# Orange taste?? Here in NYS??



## channel12001 (Aug 17, 2012)

I lost a hive over the winter, so I just buttoned it up and left it in the yard. It's been cool here in upstate NY until recently so I finally got around to taking the honey. I usually wait for warm"ish" weather so that the garage warms up a bit, making my job a little easier. I filtered and bottled some today. It is a bit lighter in color but I have harvested lighter honey than this. It is also a bit thinner than I am used to but not by much. The thing that surprised me is that when I tasted it, the first thing that came to mind was oranges! It tastes just like an orange! Definitely not the "honey" taste I am used to.

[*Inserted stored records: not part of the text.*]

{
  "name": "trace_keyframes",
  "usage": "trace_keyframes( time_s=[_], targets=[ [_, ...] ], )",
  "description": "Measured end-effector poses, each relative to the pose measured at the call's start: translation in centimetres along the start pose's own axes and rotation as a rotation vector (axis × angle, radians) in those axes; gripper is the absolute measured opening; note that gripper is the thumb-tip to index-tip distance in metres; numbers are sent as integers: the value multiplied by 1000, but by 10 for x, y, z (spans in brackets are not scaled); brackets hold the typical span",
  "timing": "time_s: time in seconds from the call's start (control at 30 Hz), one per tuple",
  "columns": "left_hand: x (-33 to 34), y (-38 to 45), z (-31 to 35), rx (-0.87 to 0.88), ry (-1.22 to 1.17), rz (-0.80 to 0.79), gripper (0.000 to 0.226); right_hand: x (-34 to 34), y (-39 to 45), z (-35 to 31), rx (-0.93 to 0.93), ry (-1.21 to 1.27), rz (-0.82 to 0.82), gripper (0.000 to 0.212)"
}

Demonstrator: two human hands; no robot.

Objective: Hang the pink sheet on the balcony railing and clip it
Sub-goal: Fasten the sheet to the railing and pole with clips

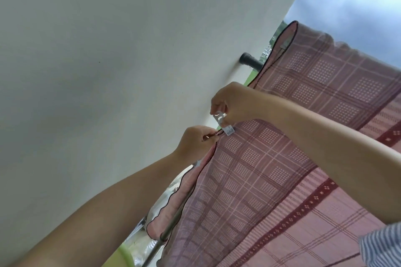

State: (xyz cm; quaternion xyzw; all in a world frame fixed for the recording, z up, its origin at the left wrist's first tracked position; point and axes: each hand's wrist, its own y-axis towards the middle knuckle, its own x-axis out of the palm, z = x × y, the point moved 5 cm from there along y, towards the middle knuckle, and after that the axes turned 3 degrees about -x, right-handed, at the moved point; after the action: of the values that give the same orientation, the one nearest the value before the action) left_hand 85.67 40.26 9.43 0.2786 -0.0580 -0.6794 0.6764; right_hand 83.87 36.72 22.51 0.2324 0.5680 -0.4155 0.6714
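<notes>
Pink sheet (271, 158) draped over railing (171, 226), dark scalloped edge pinched in left hand (196, 140). Right hand (232, 102) just above, squeezing white clip (223, 122) at the same edge. Bare wall (108, 71) beyond both hands.

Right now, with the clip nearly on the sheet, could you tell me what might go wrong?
The white clip held by the right hand may catch only the thin hem of the pink sheet and miss the rail. If the left hand loosens its grip, the edge could slide off.
</notes>
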Motion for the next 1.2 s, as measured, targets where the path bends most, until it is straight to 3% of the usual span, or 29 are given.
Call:
trace_keyframes(
  time_s=[0.17,0.27,0.33,0.43,0.63,0.87,0.97,1.1,1.2],
  targets=[
    [-8,-6,-11,-101,-8,55,18,13,0,0,-42,-98,-44,35],
    [-29,-20,-49,-342,-12,209,33,31,-8,-7,-165,-439,38,41],
    [-38,-35,-82,-539,-37,207,39,59,-14,-26,-354,-634,39,41],
    [-38,-62,-106,-736,-265,137,44,110,-17,-54,-512,-696,-32,32],
    [-36,-98,-138,-927,-528,177,36,186,12,-49,-380,-684,-306,30],
    [-29,-121,-151,-995,-689,107,8,199,19,-30,-420,-696,-285,23],
    [-27,-122,-149,-959,-667,78,30,202,22,-33,-389,-667,-250,24],
    [-30,-123,-145,-933,-409,-2,33,200,30,-38,-252,-567,-221,27],
    [-31,-125,-143,-884,-269,-19,36,201,34,-45,-277,-559,-210,28]
  ],
)
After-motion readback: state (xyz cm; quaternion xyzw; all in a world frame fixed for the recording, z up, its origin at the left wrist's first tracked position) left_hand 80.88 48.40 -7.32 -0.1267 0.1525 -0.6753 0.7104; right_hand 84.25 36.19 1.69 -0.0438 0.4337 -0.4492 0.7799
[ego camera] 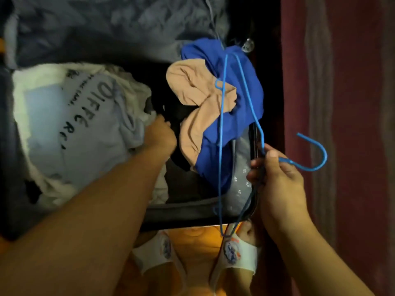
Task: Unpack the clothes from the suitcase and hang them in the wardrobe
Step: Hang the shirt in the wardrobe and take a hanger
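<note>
Open suitcase [192,212] on floor, packed with clothes. Left hand [160,135] reaching in, fingers curled into pale printed shirt [85,133] at left side of case; exact grip partly hidden by cloth. Right hand [275,178] raised over right edge of case, fingers pinched round neck of blue wire hanger [222,146], hook pointing right, frame hanging across clothes. Print on shirt partly legible: "DIFFE", rest folded under. Blue garment [245,90] and tan garment [192,90] heaped at right of case, behind hanger. Dark red curtain [342,82] at far right. Sandalled feet [235,251] on orange floor [192,242] just below case.
</note>
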The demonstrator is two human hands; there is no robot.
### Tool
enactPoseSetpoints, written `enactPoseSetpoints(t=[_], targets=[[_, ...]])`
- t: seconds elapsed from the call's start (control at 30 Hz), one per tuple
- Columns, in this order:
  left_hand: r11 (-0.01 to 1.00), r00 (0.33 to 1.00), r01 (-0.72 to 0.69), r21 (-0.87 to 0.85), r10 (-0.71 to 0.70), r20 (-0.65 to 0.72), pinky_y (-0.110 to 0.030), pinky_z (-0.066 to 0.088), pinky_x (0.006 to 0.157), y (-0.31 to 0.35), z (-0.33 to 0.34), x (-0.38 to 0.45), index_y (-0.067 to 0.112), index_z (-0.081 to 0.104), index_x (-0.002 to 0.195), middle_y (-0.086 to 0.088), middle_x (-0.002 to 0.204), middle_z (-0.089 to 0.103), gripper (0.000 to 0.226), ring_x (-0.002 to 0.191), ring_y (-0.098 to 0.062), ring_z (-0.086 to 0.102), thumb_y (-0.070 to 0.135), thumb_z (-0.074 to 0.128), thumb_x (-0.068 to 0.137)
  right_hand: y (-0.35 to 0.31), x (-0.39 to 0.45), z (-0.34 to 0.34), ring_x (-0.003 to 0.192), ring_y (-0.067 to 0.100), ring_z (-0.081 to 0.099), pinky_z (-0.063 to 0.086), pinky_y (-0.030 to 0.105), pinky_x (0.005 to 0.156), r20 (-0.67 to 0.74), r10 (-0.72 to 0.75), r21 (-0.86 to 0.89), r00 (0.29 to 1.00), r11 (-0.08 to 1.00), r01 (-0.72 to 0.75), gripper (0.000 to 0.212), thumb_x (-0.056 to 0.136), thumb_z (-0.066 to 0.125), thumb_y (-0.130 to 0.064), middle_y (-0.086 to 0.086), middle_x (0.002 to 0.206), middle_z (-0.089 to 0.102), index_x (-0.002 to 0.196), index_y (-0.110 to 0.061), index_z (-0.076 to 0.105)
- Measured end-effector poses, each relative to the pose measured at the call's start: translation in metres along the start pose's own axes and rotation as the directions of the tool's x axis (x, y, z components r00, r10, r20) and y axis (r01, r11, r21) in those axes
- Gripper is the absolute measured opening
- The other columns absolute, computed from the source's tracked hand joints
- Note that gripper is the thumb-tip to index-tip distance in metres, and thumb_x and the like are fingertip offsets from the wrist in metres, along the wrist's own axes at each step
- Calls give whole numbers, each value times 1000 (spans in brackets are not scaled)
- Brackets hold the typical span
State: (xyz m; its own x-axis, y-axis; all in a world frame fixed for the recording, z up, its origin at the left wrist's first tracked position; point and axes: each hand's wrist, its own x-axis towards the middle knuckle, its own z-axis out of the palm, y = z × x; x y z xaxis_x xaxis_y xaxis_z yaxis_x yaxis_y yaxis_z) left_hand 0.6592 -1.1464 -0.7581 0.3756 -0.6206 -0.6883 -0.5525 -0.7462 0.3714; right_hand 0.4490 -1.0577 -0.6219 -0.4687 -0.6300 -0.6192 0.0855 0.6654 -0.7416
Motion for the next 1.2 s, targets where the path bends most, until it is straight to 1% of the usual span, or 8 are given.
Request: enactPoseSetpoints(t=[0.13,0.3,0.6,0.7,0.77,0.93,1.03,1.2], targets=[[988,993,43,-145,-27,112,-51,54,95,7,-49,-98,2,51,135,-23,125,62,35,112,-42,63,7,48,100,-46,-42,-27,61,10,57,50,25,64,-11,40,5,999,999,-40,22,105,48,-29,-1,75,66,105,-23,69],[943,988,16,-332,-66,-140,-52,55,78,16,-168,-199,25,57,100,-13,98,62,13,90,-39,63,32,46,101,-110,-102,-60,62,21,55,45,33,60,33,134,-93,990,987,-130,26,104,50,-30,7,71,65,103,-14,70],[912,959,-149,-383,38,-282,-36,50,70,87,-376,-409,20,62,117,-4,99,65,27,84,-21,66,36,43,107,-227,-234,-121,61,27,64,56,48,72,42,131,-260,991,959,-116,42,104,51,-29,11,67,68,72,-6,66],[874,946,-310,-375,242,-217,-47,55,87,115,-435,-469,29,69,101,2,98,69,36,94,-22,67,57,49,90,-281,-291,-136,41,5,53,46,20,47,43,84,-138,996,987,-77,38,106,47,-17,8,59,57,72,-4,58],[833,920,-391,-392,345,-186,-40,50,79,143,-469,-506,23,66,85,4,81,64,31,79,-17,62,51,53,88,-308,-322,-150,32,0,45,35,13,36,52,46,-54,998,998,-43,30,105,46,-14,3,52,53,78,-4,54],[683,793,-564,-464,605,-74,-35,44,69,222,-535,-597,6,62,82,-9,75,48,25,61,-13,46,21,58,102,-363,-374,-202,54,17,49,41,32,58,76,-137,-26,988,990,139,19,99,53,-26,4,67,63,102,-14,68],[691,762,-558,-458,646,46,-20,48,53,259,-540,-654,10,62,80,-3,63,50,24,50,-8,45,16,58,102,-412,-393,-242,57,11,41,34,23,57,147,-324,-6,935,945,328,44,97,56,-5,1,80,55,132,-31,51],[681,700,-540,-495,690,185,-27,54,55,318,-505,-748,10,58,86,-2,59,44,18,51,-11,43,20,65,98,-477,-445,-306,66,2,42,34,13,59,394,-503,-16,770,833,553,46,82,80,-12,-11,78,44,123,-25,64]])
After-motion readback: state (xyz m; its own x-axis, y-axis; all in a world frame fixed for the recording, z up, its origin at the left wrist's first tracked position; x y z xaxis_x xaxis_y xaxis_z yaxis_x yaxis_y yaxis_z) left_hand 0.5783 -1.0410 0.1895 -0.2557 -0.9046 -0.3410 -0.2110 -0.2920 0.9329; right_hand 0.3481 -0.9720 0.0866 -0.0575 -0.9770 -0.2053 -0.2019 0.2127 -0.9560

Any thoughts on this? 

There was some sugar syrup in some of the boxes and I did my best to not harvest this, I even came across some capped syrup. I wouldn't think I would have this orange taste even if some syrup was accidentally harvested. For sure, there are no orange trees in my neck of the woods, we still have snow banks!! I guess the taste is not a bad thing, just odd for what I am used to....


----------



## AndrewoftheEast (Mar 29, 2015)

Amazing... I don't think honey made from orange blossoms tastes "just like an orange" at all! I was reading a long interesting thread in HONEY here in beesource, and many folks were talking about honey that tasted "like cinnamon" though the honey was coming from nectars made by different plants in different parts of the country at different times... If I could taste more subtlety then I bet I would eat much much more, so prolly just as well.


----------



## kramerbryan (Oct 30, 2013)

Is it Maple honey?


----------



## Cub Creek Bees (Feb 16, 2015)

Fanta, lol.


----------



## Michael Bush (Aug 2, 2002)

>I don't think honey made from orange blossoms tastes "just like an orange"

I would say orange blossom honey tastes very floral to me and not at all fruity...


----------